▸ **Brief**
Return exactly, please, the line that contains "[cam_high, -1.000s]" and every line after it through the end of the material that follows, leaving pictures aside.

►

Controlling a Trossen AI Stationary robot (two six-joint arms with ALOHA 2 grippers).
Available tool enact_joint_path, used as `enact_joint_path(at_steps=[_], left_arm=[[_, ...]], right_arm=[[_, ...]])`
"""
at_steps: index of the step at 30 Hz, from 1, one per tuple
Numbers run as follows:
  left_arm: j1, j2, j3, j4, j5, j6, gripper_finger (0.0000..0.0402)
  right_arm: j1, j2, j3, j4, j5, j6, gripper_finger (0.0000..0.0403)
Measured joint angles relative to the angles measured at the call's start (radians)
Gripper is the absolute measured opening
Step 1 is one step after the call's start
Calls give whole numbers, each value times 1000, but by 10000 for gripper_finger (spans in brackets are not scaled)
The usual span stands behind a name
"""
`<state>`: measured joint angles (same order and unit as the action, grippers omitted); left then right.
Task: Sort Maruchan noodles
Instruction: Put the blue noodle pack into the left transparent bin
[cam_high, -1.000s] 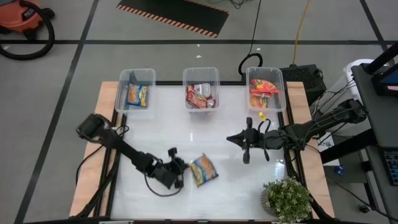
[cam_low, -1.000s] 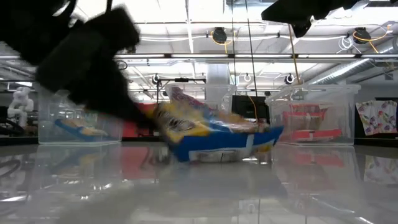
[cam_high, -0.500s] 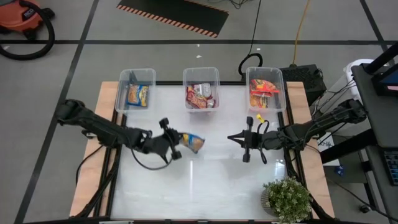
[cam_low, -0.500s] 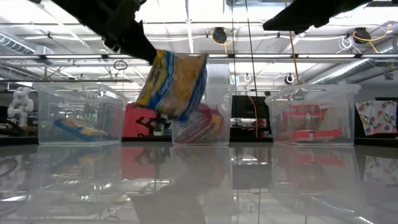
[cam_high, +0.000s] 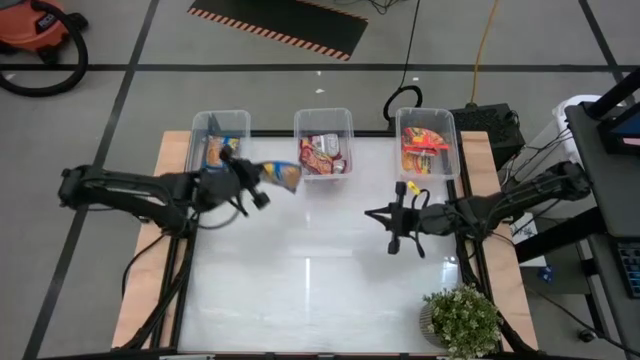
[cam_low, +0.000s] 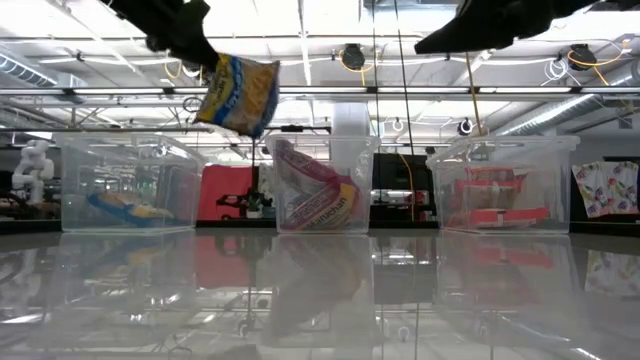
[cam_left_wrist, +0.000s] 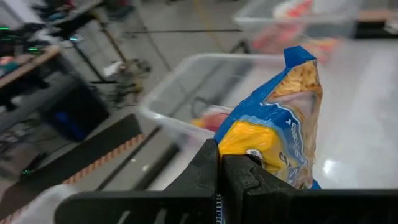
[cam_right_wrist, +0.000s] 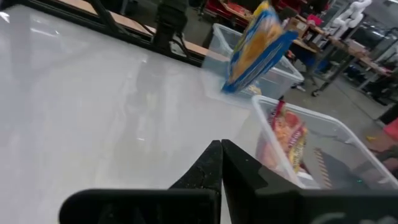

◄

▸ **Exercise output**
[cam_high, -1.000s] 
[cam_low, -1.000s] 
[cam_high, -0.500s] 
[cam_low, -0.500s] 
[cam_high, +0.000s] 
[cam_low, +0.000s] 
[cam_left_wrist, +0.000s] 
[cam_right_wrist, +0.000s] 

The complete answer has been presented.